EXERCISE GOAL:
Among the lines of the data, copy those that hold "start".

COLLECTED DATA:
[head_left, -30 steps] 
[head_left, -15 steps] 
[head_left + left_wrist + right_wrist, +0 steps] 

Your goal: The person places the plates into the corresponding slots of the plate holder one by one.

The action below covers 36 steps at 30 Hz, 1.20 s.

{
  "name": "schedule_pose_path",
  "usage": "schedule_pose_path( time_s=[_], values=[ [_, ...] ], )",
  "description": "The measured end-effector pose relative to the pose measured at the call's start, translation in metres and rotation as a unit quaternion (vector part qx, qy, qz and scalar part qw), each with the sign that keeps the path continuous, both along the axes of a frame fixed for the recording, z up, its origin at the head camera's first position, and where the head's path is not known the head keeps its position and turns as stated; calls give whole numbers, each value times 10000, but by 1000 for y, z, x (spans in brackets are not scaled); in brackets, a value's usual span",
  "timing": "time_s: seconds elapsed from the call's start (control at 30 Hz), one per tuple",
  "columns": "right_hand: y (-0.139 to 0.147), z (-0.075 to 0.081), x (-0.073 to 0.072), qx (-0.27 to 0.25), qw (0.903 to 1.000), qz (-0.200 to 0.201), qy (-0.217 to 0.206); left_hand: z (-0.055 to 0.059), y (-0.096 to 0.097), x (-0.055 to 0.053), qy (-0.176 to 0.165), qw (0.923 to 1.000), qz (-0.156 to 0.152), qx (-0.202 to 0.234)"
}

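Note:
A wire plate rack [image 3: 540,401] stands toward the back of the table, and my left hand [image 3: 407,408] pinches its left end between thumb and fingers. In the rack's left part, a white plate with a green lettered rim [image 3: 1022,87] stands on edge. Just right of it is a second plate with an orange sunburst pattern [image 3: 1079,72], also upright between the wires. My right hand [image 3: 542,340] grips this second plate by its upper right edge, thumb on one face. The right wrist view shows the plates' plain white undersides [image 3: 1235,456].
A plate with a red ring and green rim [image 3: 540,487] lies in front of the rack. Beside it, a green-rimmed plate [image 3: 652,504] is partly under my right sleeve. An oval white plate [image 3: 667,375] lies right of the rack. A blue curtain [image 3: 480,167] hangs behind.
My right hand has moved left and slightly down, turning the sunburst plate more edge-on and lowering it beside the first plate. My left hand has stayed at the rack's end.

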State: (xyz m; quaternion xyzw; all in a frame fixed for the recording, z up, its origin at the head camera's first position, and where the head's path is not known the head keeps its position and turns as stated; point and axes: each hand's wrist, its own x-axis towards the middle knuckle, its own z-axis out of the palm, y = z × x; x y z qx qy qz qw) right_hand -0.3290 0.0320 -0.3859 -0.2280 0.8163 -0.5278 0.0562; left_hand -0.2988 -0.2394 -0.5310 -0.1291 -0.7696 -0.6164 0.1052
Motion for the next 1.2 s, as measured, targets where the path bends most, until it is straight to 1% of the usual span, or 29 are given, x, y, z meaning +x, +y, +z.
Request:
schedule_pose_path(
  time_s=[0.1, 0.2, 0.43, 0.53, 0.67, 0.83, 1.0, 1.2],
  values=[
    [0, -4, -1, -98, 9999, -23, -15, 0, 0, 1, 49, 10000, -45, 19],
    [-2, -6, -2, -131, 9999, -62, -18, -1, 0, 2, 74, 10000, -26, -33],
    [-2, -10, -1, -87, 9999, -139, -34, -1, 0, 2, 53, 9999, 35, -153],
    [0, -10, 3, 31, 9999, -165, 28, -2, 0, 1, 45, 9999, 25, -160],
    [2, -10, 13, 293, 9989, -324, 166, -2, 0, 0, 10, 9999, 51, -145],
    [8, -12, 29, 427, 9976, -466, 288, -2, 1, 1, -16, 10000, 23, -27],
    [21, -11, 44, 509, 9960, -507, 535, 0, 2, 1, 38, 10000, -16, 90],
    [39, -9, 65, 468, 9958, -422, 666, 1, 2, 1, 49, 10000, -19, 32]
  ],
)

ANSWER TO THIS TASK:
  "description": "The measured end-effector pose relative to the pose measured at the call's start, translation in metres and rotation as a unit quaternion (vector part qx, qy, qz and scalar part qw), each with the sign that keeps the path continuous, both along the axes of a frame fixed for the recording, z up, its origin at the head camera's first position, and where the head's path is not known the head keeps its position and turns as stated; calls give whole numbers, each value times 10000, but by 1000 for y, z, x (spans in brackets are not scaled); in brackets, a value's usual span",
  "timing": "time_s: seconds elapsed from the call's start (control at 30 Hz), one per tuple",

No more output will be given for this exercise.